Requirement:
Print, in exact form, the lines below from the one containing "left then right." through the one containing "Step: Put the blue", and omit all others.

[Data items]

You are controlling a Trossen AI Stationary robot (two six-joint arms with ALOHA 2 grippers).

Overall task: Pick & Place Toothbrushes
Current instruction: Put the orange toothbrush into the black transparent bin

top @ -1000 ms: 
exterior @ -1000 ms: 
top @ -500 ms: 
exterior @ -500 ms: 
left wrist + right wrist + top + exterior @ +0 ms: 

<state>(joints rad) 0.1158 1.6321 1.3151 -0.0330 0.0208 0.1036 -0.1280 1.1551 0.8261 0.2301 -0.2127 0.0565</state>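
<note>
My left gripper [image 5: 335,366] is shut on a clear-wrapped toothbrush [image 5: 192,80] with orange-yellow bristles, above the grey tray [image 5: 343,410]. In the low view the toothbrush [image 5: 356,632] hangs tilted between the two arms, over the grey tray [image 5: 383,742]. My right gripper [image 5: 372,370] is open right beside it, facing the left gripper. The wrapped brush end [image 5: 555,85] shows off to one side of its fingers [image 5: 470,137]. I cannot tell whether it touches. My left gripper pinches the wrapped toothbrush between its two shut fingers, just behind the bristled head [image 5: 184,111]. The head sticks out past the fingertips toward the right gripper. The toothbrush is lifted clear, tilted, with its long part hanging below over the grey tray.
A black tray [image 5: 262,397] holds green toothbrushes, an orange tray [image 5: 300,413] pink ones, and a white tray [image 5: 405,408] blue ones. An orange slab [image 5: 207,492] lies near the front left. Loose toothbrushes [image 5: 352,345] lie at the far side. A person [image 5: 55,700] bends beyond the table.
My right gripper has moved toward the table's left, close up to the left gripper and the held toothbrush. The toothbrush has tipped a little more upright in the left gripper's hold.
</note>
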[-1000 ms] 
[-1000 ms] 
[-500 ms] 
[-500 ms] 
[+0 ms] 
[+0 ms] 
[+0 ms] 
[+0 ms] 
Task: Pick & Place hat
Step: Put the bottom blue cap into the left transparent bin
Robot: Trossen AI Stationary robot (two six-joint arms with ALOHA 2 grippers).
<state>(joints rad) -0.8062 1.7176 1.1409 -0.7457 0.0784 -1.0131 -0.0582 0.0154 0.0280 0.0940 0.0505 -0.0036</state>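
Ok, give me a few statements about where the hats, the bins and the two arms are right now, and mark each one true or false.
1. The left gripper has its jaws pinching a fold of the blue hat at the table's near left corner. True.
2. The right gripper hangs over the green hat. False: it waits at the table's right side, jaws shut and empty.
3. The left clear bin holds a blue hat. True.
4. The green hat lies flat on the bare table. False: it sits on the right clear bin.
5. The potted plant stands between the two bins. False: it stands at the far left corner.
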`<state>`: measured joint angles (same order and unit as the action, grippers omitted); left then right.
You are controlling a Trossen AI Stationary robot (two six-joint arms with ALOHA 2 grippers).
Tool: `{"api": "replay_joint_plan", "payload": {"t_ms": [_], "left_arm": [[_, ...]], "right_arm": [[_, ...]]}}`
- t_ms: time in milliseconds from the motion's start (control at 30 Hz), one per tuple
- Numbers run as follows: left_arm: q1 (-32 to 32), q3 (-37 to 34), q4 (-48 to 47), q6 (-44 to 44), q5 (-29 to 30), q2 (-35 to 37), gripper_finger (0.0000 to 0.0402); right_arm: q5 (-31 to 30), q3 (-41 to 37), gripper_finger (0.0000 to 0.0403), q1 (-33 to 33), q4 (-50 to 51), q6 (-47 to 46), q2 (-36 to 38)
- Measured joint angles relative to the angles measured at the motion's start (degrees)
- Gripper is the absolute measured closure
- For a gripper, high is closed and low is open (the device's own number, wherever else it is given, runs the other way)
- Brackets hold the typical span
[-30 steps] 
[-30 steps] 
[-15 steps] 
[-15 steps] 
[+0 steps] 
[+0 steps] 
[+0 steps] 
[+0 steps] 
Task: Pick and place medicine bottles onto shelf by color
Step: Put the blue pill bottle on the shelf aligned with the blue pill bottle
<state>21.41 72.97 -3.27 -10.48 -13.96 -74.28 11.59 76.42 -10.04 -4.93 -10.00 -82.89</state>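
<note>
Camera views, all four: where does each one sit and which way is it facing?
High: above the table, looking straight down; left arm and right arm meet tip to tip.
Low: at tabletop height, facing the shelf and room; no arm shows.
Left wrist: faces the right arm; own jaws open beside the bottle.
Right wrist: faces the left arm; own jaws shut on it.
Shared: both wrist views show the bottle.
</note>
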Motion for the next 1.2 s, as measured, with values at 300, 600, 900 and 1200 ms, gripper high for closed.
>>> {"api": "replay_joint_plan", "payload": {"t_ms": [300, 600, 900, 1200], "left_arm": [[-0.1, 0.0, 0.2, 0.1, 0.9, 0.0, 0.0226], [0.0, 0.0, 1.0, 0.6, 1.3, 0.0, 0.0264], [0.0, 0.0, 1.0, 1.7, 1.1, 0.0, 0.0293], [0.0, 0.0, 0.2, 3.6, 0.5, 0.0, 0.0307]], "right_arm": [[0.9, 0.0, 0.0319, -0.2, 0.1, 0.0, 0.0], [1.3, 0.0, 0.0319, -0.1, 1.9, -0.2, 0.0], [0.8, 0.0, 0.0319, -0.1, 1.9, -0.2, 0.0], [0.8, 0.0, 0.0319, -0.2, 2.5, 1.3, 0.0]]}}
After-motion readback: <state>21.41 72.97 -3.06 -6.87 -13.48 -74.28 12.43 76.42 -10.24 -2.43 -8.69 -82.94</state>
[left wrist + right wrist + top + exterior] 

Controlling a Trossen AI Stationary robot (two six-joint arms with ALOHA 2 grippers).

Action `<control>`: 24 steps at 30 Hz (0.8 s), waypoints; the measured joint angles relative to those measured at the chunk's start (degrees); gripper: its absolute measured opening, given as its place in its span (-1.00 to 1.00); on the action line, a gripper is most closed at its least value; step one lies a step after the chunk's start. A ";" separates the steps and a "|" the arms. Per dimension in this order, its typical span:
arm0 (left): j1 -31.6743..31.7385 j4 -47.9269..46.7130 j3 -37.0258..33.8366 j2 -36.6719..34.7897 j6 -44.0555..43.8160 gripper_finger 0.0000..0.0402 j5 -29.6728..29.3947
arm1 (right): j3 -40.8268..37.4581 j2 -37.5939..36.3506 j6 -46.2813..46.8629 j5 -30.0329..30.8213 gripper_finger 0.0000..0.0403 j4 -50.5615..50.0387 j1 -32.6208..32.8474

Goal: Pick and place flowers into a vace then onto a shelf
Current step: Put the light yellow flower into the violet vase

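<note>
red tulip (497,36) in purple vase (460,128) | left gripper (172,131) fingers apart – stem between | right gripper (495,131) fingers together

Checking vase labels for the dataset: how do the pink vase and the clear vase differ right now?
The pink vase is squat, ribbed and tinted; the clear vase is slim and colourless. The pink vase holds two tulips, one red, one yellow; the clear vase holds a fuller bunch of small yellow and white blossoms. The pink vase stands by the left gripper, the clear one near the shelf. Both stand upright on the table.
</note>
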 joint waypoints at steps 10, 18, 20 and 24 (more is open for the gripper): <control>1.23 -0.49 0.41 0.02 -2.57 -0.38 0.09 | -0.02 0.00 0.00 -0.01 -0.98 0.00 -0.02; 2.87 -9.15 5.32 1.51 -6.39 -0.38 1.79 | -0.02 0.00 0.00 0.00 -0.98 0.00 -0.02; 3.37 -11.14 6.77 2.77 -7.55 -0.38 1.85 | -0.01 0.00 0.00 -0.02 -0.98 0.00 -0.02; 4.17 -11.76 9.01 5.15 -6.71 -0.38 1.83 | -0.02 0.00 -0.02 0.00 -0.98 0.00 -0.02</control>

Worked solution:
`<state>`: measured joint angles (same order and unit as the action, grippers omitted); left then right.
You are controlling a Trossen AI Stationary robot (two six-joint arms with ALOHA 2 grippers).
Tool: `{"api": "replay_joint_plan", "payload": {"t_ms": [_], "left_arm": [[_, ...]], "right_arm": [[_, ...]]}}`
- t_ms: time in milliseconds from the motion's start (control at 30 Hz), one per tuple
- Numbers run as follows: left_arm: q1 (-32 to 32), q3 (-37 to 34), q4 (-48 to 47), q6 (-44 to 44), q5 (-29 to 30), q2 (-35 to 37), gripper_finger (0.0000 to 0.0402); right_arm: q5 (-31 to 30), q3 (-41 to 37), gripper_finger (0.0000 to 0.0403), q1 (-33 to 33), q4 (-50 to 51), q6 (-47 to 46), q2 (-36 to 38)
- Measured joint angles relative to the angles measured at the motion's start (degrees)
- Gripper is the absolute measured closure
- For a gripper, high is closed and low is open (the device's own number, wherever else it is given, runs the other way)
- Brackets hold the typical span
[-30 steps] 
[-30 steps] 
[-15 steps] 
[-15 steps] 
[+0 steps] 
[+0 steps] 
[+0 steps] 
[+0 steps] 
Task: Pick and place medicine bottles onto shelf by color
Step: Put the blue pill bottle on the shelf aligned with the blue pill bottle

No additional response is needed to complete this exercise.